Three days of my mind encircling two friends of many years who both left the body same day. Jeanette in Atlanta was lifted out of the body sitting in her car after work. In Eufala, Alabama, my friend Bill Foy didn't wake up that morning. His sister, Delia, found him still sleeping. I've entered the zone where my peers are taking leave of this world. Bill, I see all day the same as I see Jeanette all day. They take turns in my mind's eye and memory. All my life I've been drawn to people who make me laugh. Bill was a stand-up comic, a sit-down comic and a telephone comic. He also had the darkest sense of humor of anyone I know. First image to come to mind, a Christmas card he made one year, a postcard of black ink on red paper, Malcolm X in profile wearing a Santa hat. The greeting: Merry Xmas.

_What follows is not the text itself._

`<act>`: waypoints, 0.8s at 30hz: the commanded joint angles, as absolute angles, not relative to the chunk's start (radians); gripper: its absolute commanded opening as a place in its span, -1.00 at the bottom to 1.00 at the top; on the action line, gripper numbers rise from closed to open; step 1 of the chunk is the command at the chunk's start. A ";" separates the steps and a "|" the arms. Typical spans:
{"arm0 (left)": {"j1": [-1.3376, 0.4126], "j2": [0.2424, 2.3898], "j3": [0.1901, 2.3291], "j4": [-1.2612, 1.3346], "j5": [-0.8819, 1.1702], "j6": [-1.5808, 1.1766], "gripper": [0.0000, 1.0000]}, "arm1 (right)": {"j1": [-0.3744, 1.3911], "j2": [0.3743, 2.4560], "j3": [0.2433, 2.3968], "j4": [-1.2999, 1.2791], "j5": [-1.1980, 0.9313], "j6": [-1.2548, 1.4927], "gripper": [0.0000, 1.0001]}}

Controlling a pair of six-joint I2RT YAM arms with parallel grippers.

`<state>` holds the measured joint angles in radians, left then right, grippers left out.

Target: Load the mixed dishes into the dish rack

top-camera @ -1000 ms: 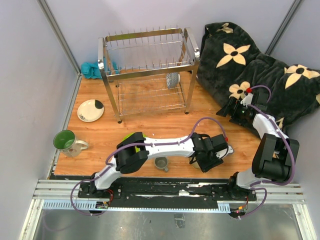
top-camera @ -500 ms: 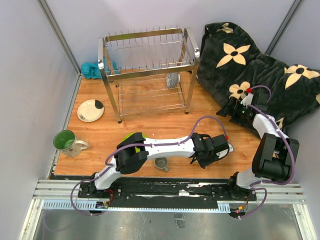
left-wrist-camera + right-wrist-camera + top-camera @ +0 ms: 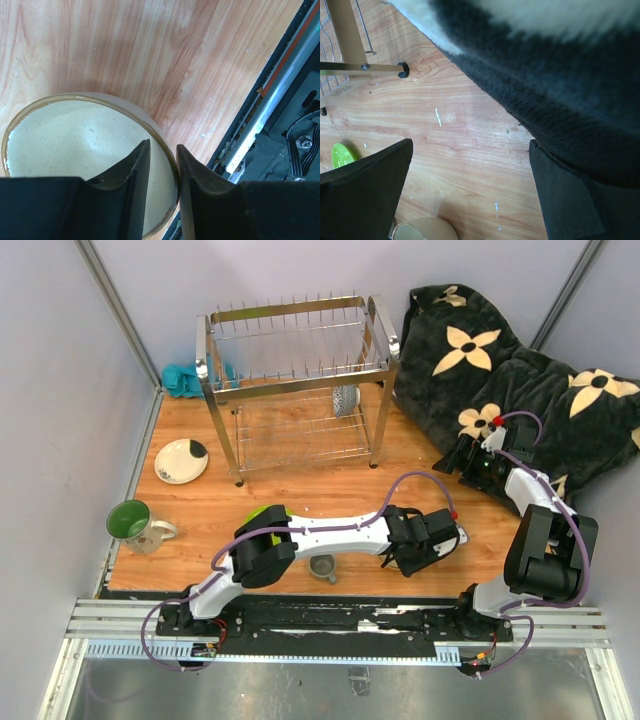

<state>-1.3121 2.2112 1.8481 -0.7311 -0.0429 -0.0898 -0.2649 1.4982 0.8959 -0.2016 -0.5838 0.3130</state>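
In the left wrist view my left gripper (image 3: 162,146) straddles the rim of the cream-yellow bowl (image 3: 75,140), one finger inside and one outside, shut on it near the table's front edge. From above, the gripper (image 3: 412,556) hides the bowl. My right gripper (image 3: 468,462) is open and empty beside the blanket. The chrome dish rack (image 3: 300,380) stands at the back with the blue-patterned bowl (image 3: 345,400) on its lower tier. The cream plate with black patch (image 3: 181,460), the green-inside mug (image 3: 133,524) and the grey mug (image 3: 322,566) sit on the table. The lime-green plate (image 3: 258,514) lies under the left arm.
A black blanket with cream flowers (image 3: 520,380) covers the back right and fills much of the right wrist view (image 3: 560,75). A teal cloth (image 3: 185,378) lies behind the rack's left leg. The metal rail (image 3: 280,90) runs just beyond the bowl.
My left gripper has turned and drawn in over the bowl, its fingers closer together than a second ago. The right arm has not moved.
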 commanded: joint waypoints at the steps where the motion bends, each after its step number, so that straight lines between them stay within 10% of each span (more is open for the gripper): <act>1: -1.311 2.212 1.887 -0.744 -0.033 -0.090 -0.33 | -0.319 1.545 0.855 -0.278 -0.536 0.385 1.00; 9: -1.307 2.207 1.878 -0.745 -0.038 -0.085 -0.98 | -0.319 1.548 0.854 -0.273 -0.543 0.390 1.00; 24: -0.966 1.856 1.577 -0.365 0.391 -0.306 -0.99 | -0.313 1.536 0.834 -0.262 -0.570 0.402 0.99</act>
<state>-1.0119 1.9438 1.5764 -0.5457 0.1986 -0.2478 -0.2695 1.5021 0.8810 -0.1753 -0.6025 0.3141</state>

His caring was deep as caring goes while at the same time suspicious of caring. At heart, he was a visual artist, who did not like the gallery world of sucking up to the rich, being the token artist at cocktail parties. Not his world. I have the same affliction. I love Bill's painting, but he let it go for wanting nothing to do with the art market world. Had he gone on, he'd have been a well respected artist by now. It had no appeal for him. He majored in art at U of Georgia, Athens. He knew the guy from the band, the B-52s, at UGa and was a B-52s fan the rest of his life. They never tripped my trigger, but I wasn't Bill. He saw the Sex Pistols at both their Atlanta shows. Like me, he was somebody who had a hard time living in this world of jobs and inter-human indifference. It was Bill who turned me on to John Waters films, Pink Flamingos first. He was a lover of foreign films, Waters his American favorite film maker, no close second. His sense of humor and Waters' matched like twin souls. He had the original LP of Divine's album of singing. He was a collector. His house had a room full of big boxes of his collections, off the wall items you'd never think of collecting. In the living room, done in 50s chrome and plastic chairs, on a chrome and glass table between two chairs, a small bowl. Sitting there having a drink, some good music playing, talking, I reach automatically to the bowl of peanuts to pick some up. I look and the bowl is full of human teeth.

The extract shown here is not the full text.